WHAT THE EXERCISE ASKS
Exact copies are required of the lines from the line containing "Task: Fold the" through the final line of the listing, both included, and of no other lines.

RECORDED INFORMATION
►

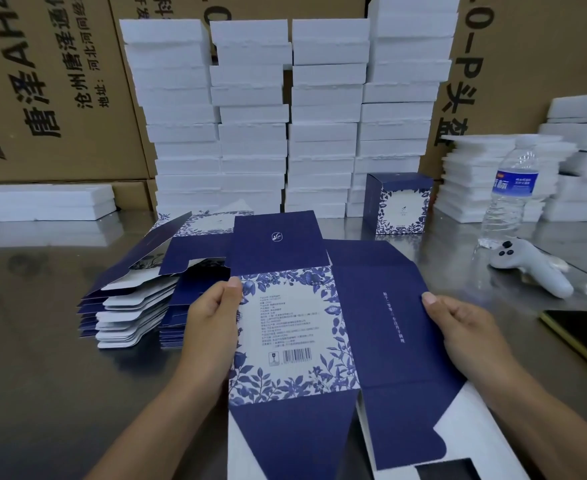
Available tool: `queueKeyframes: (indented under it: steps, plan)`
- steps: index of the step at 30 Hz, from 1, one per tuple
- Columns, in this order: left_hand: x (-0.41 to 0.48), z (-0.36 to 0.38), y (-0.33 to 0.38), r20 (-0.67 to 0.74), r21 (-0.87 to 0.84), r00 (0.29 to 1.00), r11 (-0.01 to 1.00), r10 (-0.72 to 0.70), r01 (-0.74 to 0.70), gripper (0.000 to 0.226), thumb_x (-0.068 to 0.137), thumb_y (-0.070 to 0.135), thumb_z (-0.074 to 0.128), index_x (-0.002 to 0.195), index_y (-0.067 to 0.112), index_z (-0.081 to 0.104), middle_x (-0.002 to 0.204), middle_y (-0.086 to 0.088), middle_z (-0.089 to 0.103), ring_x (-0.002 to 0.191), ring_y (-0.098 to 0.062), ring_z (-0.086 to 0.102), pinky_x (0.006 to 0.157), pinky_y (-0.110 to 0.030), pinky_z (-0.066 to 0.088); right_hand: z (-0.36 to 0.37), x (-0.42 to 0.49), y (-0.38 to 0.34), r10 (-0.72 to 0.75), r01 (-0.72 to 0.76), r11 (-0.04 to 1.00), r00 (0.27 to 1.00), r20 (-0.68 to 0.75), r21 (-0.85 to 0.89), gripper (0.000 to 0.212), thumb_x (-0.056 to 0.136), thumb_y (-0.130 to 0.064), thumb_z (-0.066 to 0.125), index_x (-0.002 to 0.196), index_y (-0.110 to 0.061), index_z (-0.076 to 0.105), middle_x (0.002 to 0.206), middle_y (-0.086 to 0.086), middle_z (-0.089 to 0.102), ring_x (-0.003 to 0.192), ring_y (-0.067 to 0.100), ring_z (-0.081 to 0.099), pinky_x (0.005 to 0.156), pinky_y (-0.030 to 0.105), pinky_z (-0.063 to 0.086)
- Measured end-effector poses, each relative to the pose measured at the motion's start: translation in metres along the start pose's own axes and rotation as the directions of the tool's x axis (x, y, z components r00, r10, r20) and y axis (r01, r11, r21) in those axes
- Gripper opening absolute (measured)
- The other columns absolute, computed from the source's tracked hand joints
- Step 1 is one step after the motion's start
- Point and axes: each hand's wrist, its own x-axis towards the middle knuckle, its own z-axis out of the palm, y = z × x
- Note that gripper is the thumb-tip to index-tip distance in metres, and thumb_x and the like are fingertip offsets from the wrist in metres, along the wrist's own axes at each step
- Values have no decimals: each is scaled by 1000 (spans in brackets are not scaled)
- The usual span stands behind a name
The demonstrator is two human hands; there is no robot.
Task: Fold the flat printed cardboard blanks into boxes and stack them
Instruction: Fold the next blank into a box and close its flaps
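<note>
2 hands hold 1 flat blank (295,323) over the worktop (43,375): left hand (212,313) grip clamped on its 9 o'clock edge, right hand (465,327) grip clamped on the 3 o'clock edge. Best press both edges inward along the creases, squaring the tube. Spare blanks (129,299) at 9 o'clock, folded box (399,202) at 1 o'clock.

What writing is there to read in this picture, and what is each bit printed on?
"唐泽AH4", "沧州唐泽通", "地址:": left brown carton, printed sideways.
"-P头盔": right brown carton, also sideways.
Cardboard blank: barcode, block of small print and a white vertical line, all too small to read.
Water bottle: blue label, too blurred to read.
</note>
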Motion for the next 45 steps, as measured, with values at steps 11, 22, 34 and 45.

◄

RESPONSE TO THIS TASK
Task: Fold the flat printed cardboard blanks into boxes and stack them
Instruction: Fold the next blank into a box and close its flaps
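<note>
2 hands hold 1 flat blank (295,323) over the worktop (43,375): left hand (212,313) grip clamped on its 9 o'clock edge, right hand (465,327) grip clamped on the 3 o'clock edge. Best press both edges inward along the creases, squaring the tube. Spare blanks (129,299) at 9 o'clock, folded box (399,202) at 1 o'clock.

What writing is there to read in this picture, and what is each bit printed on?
"唐泽AH4", "沧州唐泽通", "地址:": left brown carton, printed sideways.
"-P头盔": right brown carton, also sideways.
Cardboard blank: barcode, block of small print and a white vertical line, all too small to read.
Water bottle: blue label, too blurred to read.
</note>
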Motion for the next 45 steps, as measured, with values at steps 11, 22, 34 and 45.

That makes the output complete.